On the Verge of Sci-Fi

The military has long been interested in cetaceans. In 1965, a secret decree of the Soviet government and a directive of the Commander-in-Chief of the USSR Navy were approved to establish the 184th Research Base in Sevastopol — military unit 13132-K — under the leadership of Captain First Rank Viktor Kalganov to "study the physiological, hydrodynamic, and hydroacoustic characteristics of Black Sea dolphins." Officially, this was explained by the needs of designing naval and aviation military equipment. What was later called bionics.
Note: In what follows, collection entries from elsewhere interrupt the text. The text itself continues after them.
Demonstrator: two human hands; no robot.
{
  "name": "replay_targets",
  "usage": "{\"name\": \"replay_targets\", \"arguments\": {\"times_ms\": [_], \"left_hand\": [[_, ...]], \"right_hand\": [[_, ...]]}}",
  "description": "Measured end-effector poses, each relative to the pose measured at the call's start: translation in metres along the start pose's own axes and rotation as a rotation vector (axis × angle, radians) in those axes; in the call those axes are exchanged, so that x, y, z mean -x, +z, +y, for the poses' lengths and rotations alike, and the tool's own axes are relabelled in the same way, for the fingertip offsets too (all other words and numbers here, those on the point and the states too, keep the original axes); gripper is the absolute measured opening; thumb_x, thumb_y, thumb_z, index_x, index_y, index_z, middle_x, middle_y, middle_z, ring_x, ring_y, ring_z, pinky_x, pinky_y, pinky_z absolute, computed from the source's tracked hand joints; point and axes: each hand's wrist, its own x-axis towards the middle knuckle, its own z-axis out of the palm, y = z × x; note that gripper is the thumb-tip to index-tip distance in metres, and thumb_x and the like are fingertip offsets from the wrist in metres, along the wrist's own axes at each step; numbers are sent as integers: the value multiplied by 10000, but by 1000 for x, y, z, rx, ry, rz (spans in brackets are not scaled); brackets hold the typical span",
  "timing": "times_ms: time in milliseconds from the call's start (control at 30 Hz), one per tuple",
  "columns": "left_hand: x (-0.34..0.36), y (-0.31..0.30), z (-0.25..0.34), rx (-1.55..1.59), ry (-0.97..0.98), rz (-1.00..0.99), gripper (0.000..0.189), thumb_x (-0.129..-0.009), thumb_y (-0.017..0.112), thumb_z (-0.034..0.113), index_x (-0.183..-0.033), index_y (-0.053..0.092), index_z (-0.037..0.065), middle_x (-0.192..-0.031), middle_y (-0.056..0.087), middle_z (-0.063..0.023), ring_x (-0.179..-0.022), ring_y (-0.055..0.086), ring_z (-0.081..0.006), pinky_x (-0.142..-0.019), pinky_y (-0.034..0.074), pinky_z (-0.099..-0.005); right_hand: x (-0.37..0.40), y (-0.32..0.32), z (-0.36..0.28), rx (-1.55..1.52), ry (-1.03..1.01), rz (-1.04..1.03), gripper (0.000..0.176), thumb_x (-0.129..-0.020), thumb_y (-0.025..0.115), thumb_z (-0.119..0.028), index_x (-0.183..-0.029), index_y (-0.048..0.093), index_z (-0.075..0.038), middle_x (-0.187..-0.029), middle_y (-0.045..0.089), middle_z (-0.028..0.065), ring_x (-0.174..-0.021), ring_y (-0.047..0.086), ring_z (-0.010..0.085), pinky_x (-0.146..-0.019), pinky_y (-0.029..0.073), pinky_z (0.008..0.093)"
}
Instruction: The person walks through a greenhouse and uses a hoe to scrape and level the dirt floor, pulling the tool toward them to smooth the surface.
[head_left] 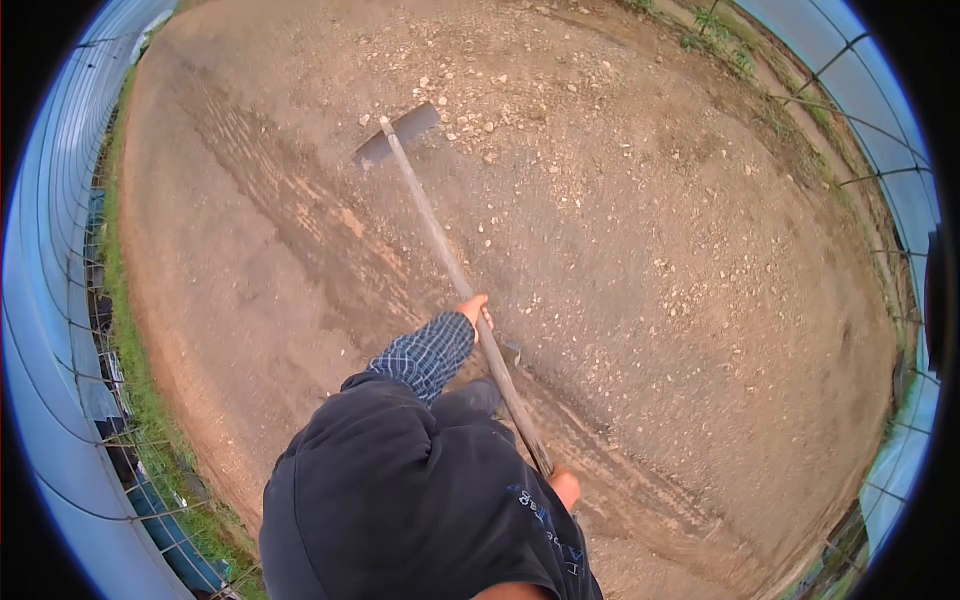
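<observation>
A long wooden-handled hoe (432, 222) slants across the middle of the head view. Its wide, flat grey blade (415, 122) rests on the gravelly ground among loose pale stones. My left hand (478, 312), below a checked sleeve, is wrapped round the handle about midway along it. Close to my body, my right hand (566, 488) grips the handle near its rear end; the dark jacket partly hides that hand. Part of a shoe (511, 353) shows beside the handle.
Loose stones (735, 280) are scattered over the dirt ground to the right. A rutted, darker track (300, 205) runs diagonally past my feet. Grass (150, 400) and a wire fence with blue sheeting (45, 330) border the left; similar fencing (880, 110) curves along the right.
</observation>
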Motion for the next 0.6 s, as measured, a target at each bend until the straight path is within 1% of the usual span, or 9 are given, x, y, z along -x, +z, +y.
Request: {"name": "replay_targets", "arguments": {"times_ms": [133,167,200,233,333,367,400,500,600], "left_hand": [[-12,-14,-91,-138,-57,26,136,-726,532,177,-679,428,103,-569,406,-31,-500,429,-181,-478,405,-371],[-8,-20,-117,-146,-136,-51,138,-721,539,178,-682,435,95,-573,411,-34,-500,436,-187,-486,414,-376],[10,-19,-139,-129,-252,6,136,-718,542,173,-687,441,89,-583,424,-41,-503,445,-192,-494,425,-376],[22,-19,-160,-155,-282,10,137,-716,549,169,-687,443,86,-588,431,-44,-511,453,-194,-499,431,-374],[54,-26,-210,-231,-415,-11,133,-708,566,155,-707,451,88,-606,447,-48,-530,471,-195,-512,443,-368],[54,-31,-222,-259,-431,-17,133,-708,566,155,-707,451,88,-606,447,-48,-530,471,-195,-512,443,-368],[59,-34,-227,-264,-479,-24,131,-709,567,152,-718,452,90,-615,450,-47,-534,472,-193,-515,445,-364],[48,-43,-215,-317,-585,-23,129,-718,560,149,-753,447,97,-648,457,-44,-547,474,-185,-521,445,-357],[31,-49,-167,-351,-551,2,126,-738,540,158,-771,440,90,-628,444,-46,-532,464,-180,-497,436,-355]], "right_hand": [[52,-6,43,67,149,7,267,-516,621,-263,-669,576,-48,-617,566,185,-616,568,345,-580,456,414],[70,-7,60,77,166,-5,264,-510,624,-260,-656,577,-45,-605,563,184,-607,567,346,-568,456,419],[92,-4,81,87,162,24,260,-510,625,-259,-651,580,-45,-597,561,184,-602,568,347,-564,458,419],[111,-1,99,97,159,55,256,-511,627,-257,-647,582,-45,-589,559,184,-598,568,348,-560,460,420],[164,-18,111,164,289,5,260,-520,629,-261,-661,584,-47,-606,567,183,-617,572,345,-583,464,413],[176,-31,103,180,354,-133,275,-589,586,-272,-757,576,-54,-674,580,182,-663,570,353,-605,456,426],[183,-35,94,191,417,-273,296,-657,544,-283,-853,568,-61,-742,593,181,-708,567,361,-626,448,439],[191,-24,67,131,458,-271,313,-660,539,-267,-864,561,-31,-752,587,209,-720,565,366,-640,449,438],[176,9,24,71,454,-298,318,-666,536,-265,-861,560,-15,-782,583,220,-730,566,362,-642,448,435]]}}
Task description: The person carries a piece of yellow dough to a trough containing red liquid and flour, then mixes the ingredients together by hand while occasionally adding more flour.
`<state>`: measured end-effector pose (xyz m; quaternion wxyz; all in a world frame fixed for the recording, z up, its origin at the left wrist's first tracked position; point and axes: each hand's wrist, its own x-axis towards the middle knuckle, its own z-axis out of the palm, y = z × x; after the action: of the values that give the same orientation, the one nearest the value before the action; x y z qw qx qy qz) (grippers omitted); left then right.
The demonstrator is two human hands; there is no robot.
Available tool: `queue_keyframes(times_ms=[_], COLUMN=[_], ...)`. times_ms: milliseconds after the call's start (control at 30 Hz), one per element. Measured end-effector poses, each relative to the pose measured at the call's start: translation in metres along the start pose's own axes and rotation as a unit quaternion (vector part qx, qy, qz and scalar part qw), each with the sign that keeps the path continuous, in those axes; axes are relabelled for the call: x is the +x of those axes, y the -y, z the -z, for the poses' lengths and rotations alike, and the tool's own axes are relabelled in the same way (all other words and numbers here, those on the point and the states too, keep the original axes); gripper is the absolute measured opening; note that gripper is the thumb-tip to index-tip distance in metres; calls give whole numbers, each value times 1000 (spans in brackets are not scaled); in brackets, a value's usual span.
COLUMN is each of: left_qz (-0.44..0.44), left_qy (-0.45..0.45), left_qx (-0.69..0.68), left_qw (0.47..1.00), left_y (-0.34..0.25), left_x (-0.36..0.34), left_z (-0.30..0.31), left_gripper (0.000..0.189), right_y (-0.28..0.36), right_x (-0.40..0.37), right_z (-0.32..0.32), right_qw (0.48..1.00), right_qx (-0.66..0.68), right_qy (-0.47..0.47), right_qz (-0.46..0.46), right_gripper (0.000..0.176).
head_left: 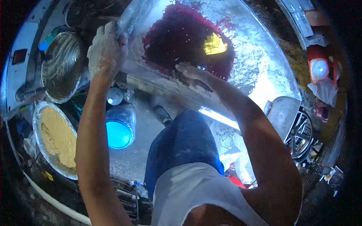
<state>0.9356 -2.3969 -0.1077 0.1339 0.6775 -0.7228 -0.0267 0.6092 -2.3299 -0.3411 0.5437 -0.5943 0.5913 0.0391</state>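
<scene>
My left hand [105, 51], dusted with white powder, is raised at the upper left with its fingers curled. It grips at the lower end of a pale, bluish, sheet-like thing [136, 17]; what exactly the fingers hold is hidden. A wet-looking dark red patch [169, 41] spreads over the powdery worktop [247, 56]. At the near edge of that patch, my right hand [192, 72] reaches in with fingers stretched out and nothing visible in them. Beyond it, a bright yellow lump [215, 44] lies on the red.
To the left stand a large metal bowl [62, 67] and a basin of tan, dough-like stuff [56, 132]. A bucket with a bright blue top [120, 134] is on the floor. At right are a spoked wheel [301, 135] and a printed white sack [226, 139].
</scene>
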Motion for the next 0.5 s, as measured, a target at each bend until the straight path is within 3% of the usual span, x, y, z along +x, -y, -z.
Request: queue_keyframes(times_ms=[67, 100, 133, 200, 333, 367, 400, 467, 500], left_qz=[-13, -13, -11, -7, 3, -10, -24, -7, 3], left_qy=[-20, -23, -28, -29, -8, -25, -41, -18, 2], left_qx=[1, -1, -4, -12, -29, -29, -28, -28, -22], left_qw=[1000, 1000, 1000, 999, 1000, 999, 999, 999, 1000], left_y=[3, 4, 5, 1, -1, 1, 1, 0, -1], left_x=[3, 2, 2, 1, 0, -1, 0, 0, 0], left_z=[-4, -6, -7, -1, 3, 1, 2, 3, 4], left_gripper=[43, 43, 43, 42, 36, 35, 34, 34, 40], right_y=[-10, -21, -29, 21, -32, 7, 8, 16, 2], right_x=[22, 29, 35, 13, 58, 43, 60, 63, 77], right_z=[-8, 0, 5, 31, 46, 58, 53, 70, 76], right_qw=[993, 968, 970, 948, 908, 924, 927, 940, 926], right_qx=[-8, -197, -227, -298, -411, -383, -367, -325, -362], right_qy=[-100, -76, -18, 108, 12, -6, -78, -106, -93], right_qz=[-61, 138, 86, -9, 80, -17, -7, -12, 59], right_gripper=[55, 53, 47, 37, 32, 41, 39, 37, 37])
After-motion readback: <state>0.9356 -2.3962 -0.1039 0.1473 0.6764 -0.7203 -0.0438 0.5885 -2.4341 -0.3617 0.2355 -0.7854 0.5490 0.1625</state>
But the cognitive abilities and natural adaptability of dolphins to the water element prompted the development of this topic, and in a few years this base began studying the possibility of using bottlenose dolphins (as the largest and strongest species of Black Sea dolphins) for underwater search, mine clearance, and defense of naval bases against hostile combat divers. Military-clerical terminology was supplemented by the strange phrase "biotechnical system."

From 1975, dolphins prepared for military tasks entered combat duty in the Sevastopol Bay.

Later, dolphins trained by the military for combat needs also served in peaceful activities, helping archaeologists search for ancient artifacts on the seabed.

Brothers in Intelligence?

"We have long understood that dolphins are among the most intelligent mammals and that they are capable of doing what anthropoid apes can do, for example, they are able to recognize themselves in a mirror, communicate, are capable of imitation, and they have cultural inheritance" (Michael McGowen).

Of all "our lesser brothers," dolphins are closest to humans in cognitive abilities. The brain weight of a dolphin is 1.7 kg (in humans, it is on average 1.4 kg), and it has twice as many convolutions as a human brain. The language of dolphins has up to 14 thousand sound signals, which allow them to communicate with each other. Unlike humans, they are capable of ultrasonic echolocation. Dolphins are social creatures, they help calves and the sick, pushing them upwards, and, as is well known, they also prevent people who find themselves in tragic circumstances in disasters at sea from drowning.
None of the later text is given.